3. In the third stage it should be the positive part.  Tell about what you’ve been doing to stay sober since attending AA meetings. Tell how, on a daily basis you are staying sober and tell how long you have been sober. This positive part of your story is what you need for today to keep you positive in your thinking, and if you keep on staying sober, on a daily basis then this positive experience will keep going, day after day. So different to when drinking.

Tell how long since your last drink in your story and realise this is not for no ones benefit but your own. The repetition of you telling your story is what keeps you sober, on a daily basis. By doing this it pulls you positive in your thinking and this will help you to stay sober for that day and until you attend another meeting tomorrow. One meeting a day is necessary in the early days of sobriety. Attending only ID meetings is recommended for the best results. If you are not working yet then attend 2 meetings a day. A lunchtime one and an 8pm night meeting.

When attending meetings don’t for one minute make the mistake of thinking any are good meetings. They are not. Simply because people are not staying sober. The meetings are all bad so don’t have any delusions about that. Recognise also that the majority of people in attendance are mad.

When you attend AA meetings and start thinking the meeting are good then recognise that you are mad and not seeing things as they really are. Being mad is acceptable for you in early days because this is what alcohol does to you. You need time to get sober. Recognise that you wouldn’t be there if you were not mad.

Other people in attendance of the meetings can be mad for other reasons and not necessarily due to alcohol. Some people will tell you from the floor that they are mad. It’s important to know how sober they are. This tells you a lot about them.

One thing to remember in the meetings is that people will give you the impression they are nice and they like you, and will want to be your sponsor etc. That is until they realise they can’t control you. They will try to control you with religion and/or spiritualism. They control by suggesting you get a sponsor and start working steps, and do step 4 and say you must pray for sobriety. This is not true and it doesn’t work for alcoholics.

If they tell you to work steps tell them you are still on the first step. Staying on the first step is what you must do in order to survive AA. Once the spiritualists and step workers realise they can’t control you they will change towards you and are nasty and will try to sink you. This hurdle is something you will have to stand your ground on and don’t let them send you mad by having you praying for sobriety.

From the floor when telling your story or when you’re talking to them be careful not to tell them anything about yourself or what you are doing. None of them tell you what they are doing, you will notice, so tell them nothing. This is important and especially if you are a professional person. Don’t let them know. They will hang around for what they can get and send you mad. Also don’t socialize with them after the meeting, by going with them for coffee. At least not until you get to know them and join their group.

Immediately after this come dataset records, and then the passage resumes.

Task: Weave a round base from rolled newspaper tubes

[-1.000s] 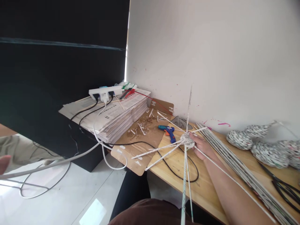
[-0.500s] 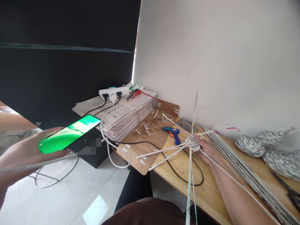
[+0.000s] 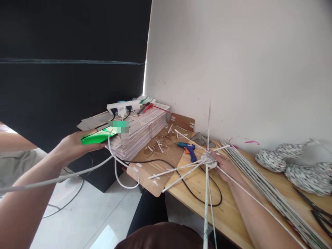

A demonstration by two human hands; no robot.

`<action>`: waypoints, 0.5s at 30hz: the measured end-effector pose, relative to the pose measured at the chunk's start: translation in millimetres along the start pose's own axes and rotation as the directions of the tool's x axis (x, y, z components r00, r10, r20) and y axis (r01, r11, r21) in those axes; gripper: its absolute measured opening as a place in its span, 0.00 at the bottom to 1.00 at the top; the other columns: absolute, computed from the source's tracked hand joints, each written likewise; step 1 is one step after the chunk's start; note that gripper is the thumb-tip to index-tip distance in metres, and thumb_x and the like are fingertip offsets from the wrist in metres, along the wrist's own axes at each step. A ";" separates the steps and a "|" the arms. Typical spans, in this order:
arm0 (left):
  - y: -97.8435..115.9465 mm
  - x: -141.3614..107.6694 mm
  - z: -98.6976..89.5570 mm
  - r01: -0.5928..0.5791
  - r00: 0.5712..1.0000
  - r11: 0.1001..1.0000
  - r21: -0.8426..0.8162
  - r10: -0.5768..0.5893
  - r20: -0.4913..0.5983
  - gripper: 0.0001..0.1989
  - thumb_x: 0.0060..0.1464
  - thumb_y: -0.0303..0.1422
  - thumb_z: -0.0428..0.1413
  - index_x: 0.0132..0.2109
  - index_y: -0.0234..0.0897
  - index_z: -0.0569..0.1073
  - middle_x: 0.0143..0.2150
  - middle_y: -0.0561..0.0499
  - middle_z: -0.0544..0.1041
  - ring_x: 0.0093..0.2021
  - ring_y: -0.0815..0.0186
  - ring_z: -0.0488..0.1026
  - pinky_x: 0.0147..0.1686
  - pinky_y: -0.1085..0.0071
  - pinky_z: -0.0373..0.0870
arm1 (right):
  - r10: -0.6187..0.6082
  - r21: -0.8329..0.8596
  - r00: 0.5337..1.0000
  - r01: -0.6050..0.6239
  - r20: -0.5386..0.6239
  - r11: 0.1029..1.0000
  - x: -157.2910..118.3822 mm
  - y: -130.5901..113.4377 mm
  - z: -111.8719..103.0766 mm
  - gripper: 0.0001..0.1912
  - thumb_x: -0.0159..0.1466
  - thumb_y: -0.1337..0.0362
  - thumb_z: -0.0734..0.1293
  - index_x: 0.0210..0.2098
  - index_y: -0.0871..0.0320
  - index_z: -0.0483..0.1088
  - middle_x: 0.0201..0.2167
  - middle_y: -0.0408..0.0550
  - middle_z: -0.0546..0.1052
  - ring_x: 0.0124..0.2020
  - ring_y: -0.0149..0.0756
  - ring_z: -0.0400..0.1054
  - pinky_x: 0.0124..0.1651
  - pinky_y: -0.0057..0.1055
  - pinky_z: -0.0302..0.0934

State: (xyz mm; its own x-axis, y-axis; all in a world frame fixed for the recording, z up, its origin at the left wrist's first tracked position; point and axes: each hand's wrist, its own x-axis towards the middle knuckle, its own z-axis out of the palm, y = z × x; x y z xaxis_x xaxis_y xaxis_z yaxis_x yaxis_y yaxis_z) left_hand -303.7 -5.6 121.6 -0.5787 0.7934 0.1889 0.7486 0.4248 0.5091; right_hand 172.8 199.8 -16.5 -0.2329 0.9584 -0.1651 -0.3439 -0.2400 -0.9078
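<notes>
At the left, my left hand point(image 3: 75, 145) is closed around a smartphone point(image 3: 94, 138) with a lit green screen. It holds the phone at the near left corner of the newspaper stack point(image 3: 145, 133); whether the phone touches the papers I cannot tell. Over the wooden table point(image 3: 186, 190), my right hand point(image 3: 221, 164) grips a small woven paper base point(image 3: 209, 159). Several rolled-paper spokes stick out from this base in all directions, one pointing up. Just left of it lies a blue glue gun point(image 3: 187, 148), its black cord looping below.
A white power strip point(image 3: 123, 107) with plugs sits on the newspapers. Paper scraps litter the brown cardboard point(image 3: 145, 173). On the right are a bundle of paper sticks point(image 3: 261, 186), woven paper pieces point(image 3: 308, 176) and black scissors point(image 3: 320, 214). A white cable point(image 3: 77, 174) crosses at left.
My left hand has carried the phone right and away from me, towards the newspaper stack. My right hand keeps its hold on the woven base. The view has shifted slightly.
</notes>
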 end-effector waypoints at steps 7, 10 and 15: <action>-6.5 2.2 14.8 0.028 0.989 0.995 0.092 -0.015 -0.146 0.43 0.38 0.55 0.62 0.61 0.43 0.67 0.50 0.46 0.77 0.47 0.50 0.74 0.49 0.57 0.69 | 0.013 -0.003 1.000 -0.013 0.002 1.000 -0.8 -1.7 1.6 0.21 0.43 0.57 0.80 0.34 0.60 0.79 0.29 0.48 0.81 0.27 0.34 0.75 0.30 0.25 0.70; -3.7 2.8 20.0 0.014 0.982 1.000 0.023 -0.010 -0.190 0.40 0.39 0.54 0.62 0.59 0.44 0.69 0.50 0.48 0.77 0.49 0.51 0.73 0.50 0.58 0.68 | 0.006 0.009 1.000 -0.006 -0.001 1.000 -1.6 -2.5 2.5 0.20 0.43 0.59 0.80 0.35 0.61 0.79 0.28 0.49 0.81 0.27 0.34 0.75 0.29 0.24 0.69; 3.6 11.9 32.4 0.024 0.981 0.998 -0.061 -0.036 -0.191 0.38 0.42 0.52 0.61 0.60 0.42 0.69 0.50 0.47 0.77 0.49 0.53 0.74 0.50 0.62 0.68 | -0.003 0.007 1.000 0.003 -0.003 1.000 -1.4 -1.7 2.3 0.21 0.43 0.59 0.80 0.35 0.63 0.79 0.28 0.50 0.81 0.26 0.33 0.74 0.30 0.24 0.70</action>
State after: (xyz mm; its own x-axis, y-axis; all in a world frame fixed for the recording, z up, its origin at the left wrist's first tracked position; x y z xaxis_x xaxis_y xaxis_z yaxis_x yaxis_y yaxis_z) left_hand -297.4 19.5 98.5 -0.6563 0.6796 0.3277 0.7130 0.4166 0.5640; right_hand 171.6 198.4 -13.8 -0.2296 0.9594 -0.1636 -0.3512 -0.2385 -0.9054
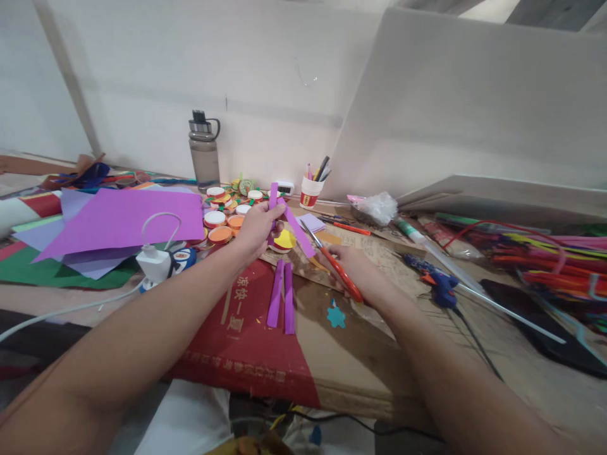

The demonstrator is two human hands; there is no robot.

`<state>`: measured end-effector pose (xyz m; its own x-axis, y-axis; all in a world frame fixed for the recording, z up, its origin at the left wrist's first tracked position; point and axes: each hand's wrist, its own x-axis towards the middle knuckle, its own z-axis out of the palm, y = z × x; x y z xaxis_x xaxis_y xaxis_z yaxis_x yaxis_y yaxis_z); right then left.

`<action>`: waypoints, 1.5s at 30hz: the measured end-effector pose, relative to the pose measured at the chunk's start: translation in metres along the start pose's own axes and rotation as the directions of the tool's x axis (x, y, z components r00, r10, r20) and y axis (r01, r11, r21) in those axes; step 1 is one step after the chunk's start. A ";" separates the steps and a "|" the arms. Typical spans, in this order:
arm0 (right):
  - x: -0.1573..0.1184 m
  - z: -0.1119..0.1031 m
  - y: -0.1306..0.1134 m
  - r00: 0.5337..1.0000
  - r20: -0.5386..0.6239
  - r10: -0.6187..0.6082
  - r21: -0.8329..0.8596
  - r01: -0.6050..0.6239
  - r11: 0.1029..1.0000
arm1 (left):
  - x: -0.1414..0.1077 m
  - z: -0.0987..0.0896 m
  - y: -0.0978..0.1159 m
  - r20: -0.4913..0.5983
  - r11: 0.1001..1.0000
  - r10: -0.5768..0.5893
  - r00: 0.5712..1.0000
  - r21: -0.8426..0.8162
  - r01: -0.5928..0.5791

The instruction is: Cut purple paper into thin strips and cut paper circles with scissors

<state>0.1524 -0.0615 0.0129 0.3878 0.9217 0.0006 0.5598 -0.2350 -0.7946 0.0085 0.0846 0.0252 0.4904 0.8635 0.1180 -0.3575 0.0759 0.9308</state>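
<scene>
two loose strips (275,294): purple, lying nearly side by side just below the centre of the frame, on the red printed cardboard (246,354).
left hand (260,229): here at the centre, pinching the held purple paper (298,230) between thumb and fingers, one length upright, another slanting down to the right.
right hand (353,268): right of centre, wrapped round the orange-red handles of the scissors (340,272), and look, the blades point up and left, close by the slanting length.
cutout: a blue-green star-like shape (336,316) sits below the right hand, lower centre.
lids: a bunch of round lids (215,218), white and orange among them, crowds in left of the left hand; a yellow one (284,240) shows just beneath it.
upper middle: a grey bottle (203,155) stands by the wall, and over to its right a paper cup (311,191) full of pens.
left side: purple sheet (133,218) on top of the coloured paper, white charger (154,264) at its lower edge.
right side: blue glue gun (443,287) on the worktop (408,319), clear plastic bag (379,207) farther up.
</scene>
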 end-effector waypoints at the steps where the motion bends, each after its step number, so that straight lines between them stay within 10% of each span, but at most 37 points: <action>1: 0.001 0.000 0.001 1.000 0.008 0.011 -0.123 -0.010 0.992 | 0.001 -0.001 0.000 -0.016 1.000 0.006 1.000 0.004 -0.006; 6: -0.005 0.002 -0.009 1.000 -0.014 0.014 -0.602 -0.019 0.798 | 0.002 -0.003 0.001 -0.038 0.999 0.032 0.999 0.015 -0.031; 14: -0.016 -0.002 -0.018 0.984 0.169 -0.047 -0.696 0.153 0.701 | -0.004 0.000 0.001 0.036 0.999 0.013 0.999 0.030 -0.014; 21: -0.010 0.001 -0.016 0.988 0.039 -0.149 -0.104 0.153 0.983 | -0.013 0.009 0.003 0.077 0.998 0.028 0.997 0.061 -0.033; 29: -0.003 0.007 -0.014 1.000 -0.020 -0.005 0.427 0.013 0.904 | -0.015 0.015 0.006 0.133 0.970 -0.138 0.981 -0.181 0.161; 45: -0.005 0.012 -0.019 0.996 -0.086 0.027 0.324 0.003 0.946 | -0.031 0.032 -0.010 0.309 0.927 -0.244 0.919 -0.203 0.315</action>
<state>0.1307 -0.0573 0.0208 0.4644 0.8851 0.0318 0.2939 -0.1201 -0.9483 0.0220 0.0407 0.0233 0.7840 0.6206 -0.0121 -0.3381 0.4433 0.8302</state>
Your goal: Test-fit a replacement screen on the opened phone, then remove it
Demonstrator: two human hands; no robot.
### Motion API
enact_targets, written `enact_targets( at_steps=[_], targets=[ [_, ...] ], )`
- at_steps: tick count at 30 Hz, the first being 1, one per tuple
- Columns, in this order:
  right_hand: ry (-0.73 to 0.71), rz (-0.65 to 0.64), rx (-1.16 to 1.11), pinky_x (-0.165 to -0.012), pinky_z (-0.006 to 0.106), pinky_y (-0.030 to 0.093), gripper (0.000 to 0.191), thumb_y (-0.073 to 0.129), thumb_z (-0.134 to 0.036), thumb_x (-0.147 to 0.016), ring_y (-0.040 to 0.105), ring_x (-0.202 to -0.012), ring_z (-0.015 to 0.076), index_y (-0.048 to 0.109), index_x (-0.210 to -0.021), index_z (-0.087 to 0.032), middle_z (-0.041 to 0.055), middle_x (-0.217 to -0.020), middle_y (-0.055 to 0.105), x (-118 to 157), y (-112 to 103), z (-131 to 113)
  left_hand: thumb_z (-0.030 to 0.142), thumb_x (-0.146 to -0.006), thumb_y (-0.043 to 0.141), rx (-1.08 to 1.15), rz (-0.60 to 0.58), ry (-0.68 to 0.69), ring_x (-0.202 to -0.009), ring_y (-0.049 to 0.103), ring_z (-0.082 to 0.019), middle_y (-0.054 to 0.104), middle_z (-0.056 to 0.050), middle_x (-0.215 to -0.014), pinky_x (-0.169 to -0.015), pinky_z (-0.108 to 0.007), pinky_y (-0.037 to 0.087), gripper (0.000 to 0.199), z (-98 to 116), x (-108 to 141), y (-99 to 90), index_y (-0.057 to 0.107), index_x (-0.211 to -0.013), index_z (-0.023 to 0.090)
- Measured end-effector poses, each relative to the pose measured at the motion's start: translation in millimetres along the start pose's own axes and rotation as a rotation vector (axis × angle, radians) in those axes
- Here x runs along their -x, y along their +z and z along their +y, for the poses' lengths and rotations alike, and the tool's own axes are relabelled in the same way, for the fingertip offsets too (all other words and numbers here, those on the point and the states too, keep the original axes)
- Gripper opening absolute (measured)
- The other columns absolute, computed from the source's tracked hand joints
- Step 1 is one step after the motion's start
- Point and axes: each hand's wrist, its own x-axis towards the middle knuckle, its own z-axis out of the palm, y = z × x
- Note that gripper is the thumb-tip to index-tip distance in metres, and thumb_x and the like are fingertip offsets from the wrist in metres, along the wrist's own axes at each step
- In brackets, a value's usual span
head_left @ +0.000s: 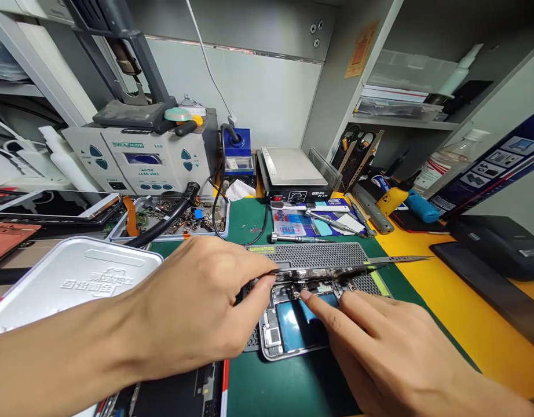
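Between its thumb and forefinger, my left hand [201, 295] pinches the left edge of a thin dark screen panel [336, 269]. The panel is tilted up, nearly edge-on to me, over an opened phone or small tablet [273, 340]. Inside that housing, a shiny blue-black surface [297, 324] shows below a row of small parts and connectors. My right hand [388, 347] has its forefinger stretched out, the tip at the small parts just under the raised panel; its other fingers are loosely bent. A grey perforated mat [308, 253] lies beneath the device.
A green work mat [267, 388] covers the bench. Behind are a hot-air station [141, 156], a tray of circuit boards [163, 217], a hot plate [297, 174] and screwdrivers [297, 238]. A white embossed lid [88, 272] lies at left, a yellow bottle [391, 202] at right.
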Motion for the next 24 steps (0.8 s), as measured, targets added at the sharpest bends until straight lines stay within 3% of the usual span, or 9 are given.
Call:
enact_targets(
  at_steps=[6,10,16,24],
  targets=[
    [-0.014,-0.057,0.057,-0.049,0.037,0.044,0.052,0.047,-0.006,-0.083,0.060,-0.055,0.0218,0.060,-0.133,-0.002,0.0082,-0.079,0.068,-19.6,0.1,-9.3,0.018,-0.094,0.055,-0.011,-0.002,-0.001,-0.062,0.072,-0.019,0.076,-0.004,-0.072,-0.061,-0.031,0.054,0.025,0.6,-3.4,-0.4,0.079,-0.100,0.019],
    [0.001,-0.094,0.016,-0.052,0.033,0.047,0.045,0.051,-0.011,-0.085,0.063,-0.061,0.0193,0.068,-0.126,-0.005,0.0107,-0.088,0.072,-22.4,-3.4,-8.6,0.019,-0.094,0.056,-0.004,0.003,-0.006,-0.064,0.072,-0.018,0.076,-0.003,-0.074,-0.064,-0.030,0.054,0.022,-1.6,-1.9,0.7,0.076,-0.085,0.020],
    [0.000,-0.098,0.011,-0.049,0.033,0.045,0.045,0.046,-0.013,-0.089,0.060,-0.057,0.0197,0.064,-0.129,-0.004,0.0077,-0.077,0.066,-16.8,-4.1,-5.0,0.021,-0.093,0.055,0.002,-0.041,-0.051,-0.060,0.069,-0.018,0.074,-0.001,-0.070,-0.061,-0.032,0.051,0.024,-0.9,-4.4,-0.9,0.079,-0.098,0.021],
    [-0.032,-0.079,0.035,-0.048,0.035,0.037,0.043,0.046,-0.015,-0.094,0.054,-0.053,0.0189,0.058,-0.135,-0.006,0.0035,-0.076,0.058,-14.9,1.2,1.6,0.019,-0.088,0.057,-0.017,-0.092,-0.122,-0.049,0.048,-0.013,0.061,0.001,-0.057,-0.055,-0.032,0.039,0.024,0.9,-12.1,-7.7,0.070,-0.068,0.020]
  ],
)
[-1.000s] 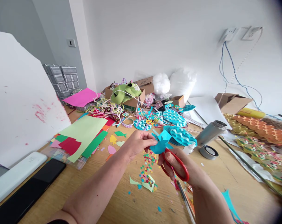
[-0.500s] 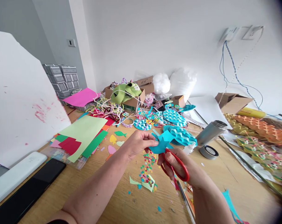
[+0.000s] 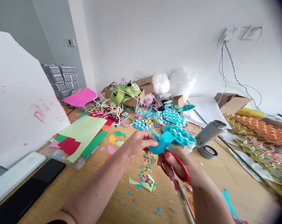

When your new to AA don’t forget that most of the people there at these meetings are mad. You will hear and see this once your head starts to clear up. Listen to the stories and listen for identification. I.e. People who are like you and are sober and happy, without any problems. Do what they are doing to get similar results to them.

If anyone called to speak does not have a drinking story then you can not tell if they are an alcoholic or not. Many people who attend AA don’t have drinking storys and so you can not identify with them, …unfortunately. It’s safer to stay way from them.

You will survive AA if you keep it simple by staying on the first step. Attend meetings on a daily basis, and stay out of the old environment and stay away from mugs. If you’re not sure what a mug is, you only need to think about how you were when you were drinking. Stay away from people who are not sober.